Where does the word "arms" appear in the entries below? Copy each line that holds it.

Records from a data collection

════════════════

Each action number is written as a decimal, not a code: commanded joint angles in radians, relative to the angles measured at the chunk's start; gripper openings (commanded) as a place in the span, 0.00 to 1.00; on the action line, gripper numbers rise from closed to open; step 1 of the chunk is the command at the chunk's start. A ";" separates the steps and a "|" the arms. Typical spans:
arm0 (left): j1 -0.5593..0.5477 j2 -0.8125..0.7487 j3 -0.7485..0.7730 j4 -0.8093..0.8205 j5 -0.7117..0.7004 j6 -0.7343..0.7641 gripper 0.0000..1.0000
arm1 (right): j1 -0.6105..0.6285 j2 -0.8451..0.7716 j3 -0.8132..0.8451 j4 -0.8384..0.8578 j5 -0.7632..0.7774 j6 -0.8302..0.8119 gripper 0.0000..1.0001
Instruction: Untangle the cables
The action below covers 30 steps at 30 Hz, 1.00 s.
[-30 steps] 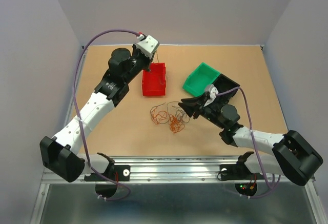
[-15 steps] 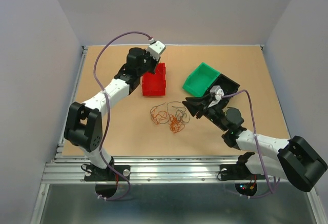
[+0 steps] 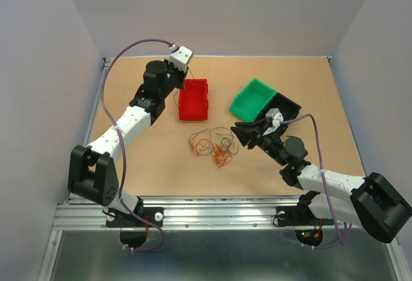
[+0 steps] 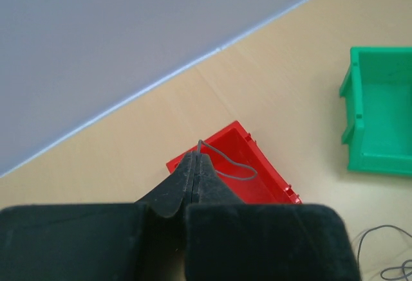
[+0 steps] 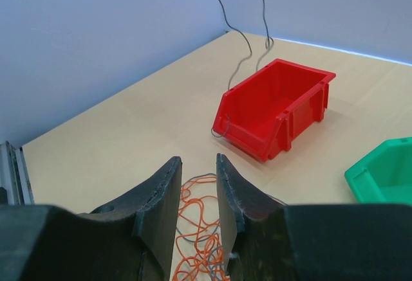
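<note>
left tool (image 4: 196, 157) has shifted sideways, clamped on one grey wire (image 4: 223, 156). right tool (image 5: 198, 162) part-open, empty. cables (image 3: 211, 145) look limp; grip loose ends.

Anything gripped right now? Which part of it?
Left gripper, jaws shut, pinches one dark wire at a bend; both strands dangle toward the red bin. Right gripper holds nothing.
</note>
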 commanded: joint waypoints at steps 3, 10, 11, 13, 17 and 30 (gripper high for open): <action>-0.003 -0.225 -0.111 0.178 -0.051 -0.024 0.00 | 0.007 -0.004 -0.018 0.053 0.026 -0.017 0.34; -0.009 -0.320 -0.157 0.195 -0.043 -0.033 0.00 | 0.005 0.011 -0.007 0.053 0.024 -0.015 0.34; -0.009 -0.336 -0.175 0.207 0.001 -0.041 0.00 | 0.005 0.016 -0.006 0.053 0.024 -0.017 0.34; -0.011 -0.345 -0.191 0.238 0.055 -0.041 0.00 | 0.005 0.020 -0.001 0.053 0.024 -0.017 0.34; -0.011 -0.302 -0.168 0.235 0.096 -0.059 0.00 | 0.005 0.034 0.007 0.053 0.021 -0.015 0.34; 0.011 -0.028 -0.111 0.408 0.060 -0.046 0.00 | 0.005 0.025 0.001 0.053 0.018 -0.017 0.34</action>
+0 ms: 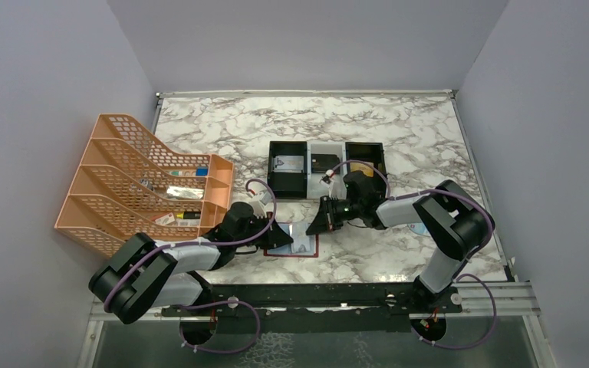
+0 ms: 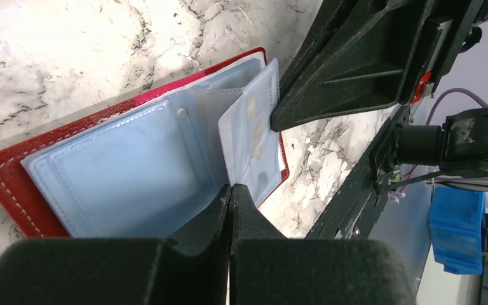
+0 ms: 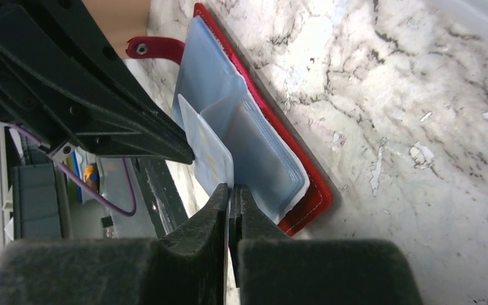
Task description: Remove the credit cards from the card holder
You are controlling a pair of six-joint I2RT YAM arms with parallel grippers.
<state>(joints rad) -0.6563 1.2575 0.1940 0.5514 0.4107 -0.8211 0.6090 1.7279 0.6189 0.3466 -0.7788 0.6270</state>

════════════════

### THE ANSWER
Each action number is written as a decimal, not a code: commanded joint angles in radians, relative to the angles measured at the chunk's start; gripper openings (commanded) as a place in the span, 0.00 to 1.00; on the action line, gripper numbers rise from closed to open; step 1 of the chunk is the command at the chunk's start. A ";" separates the steps and a "|" the arms. Typical spans:
You are controlling a pair of six-joint I2RT YAM arms with parallel grippers.

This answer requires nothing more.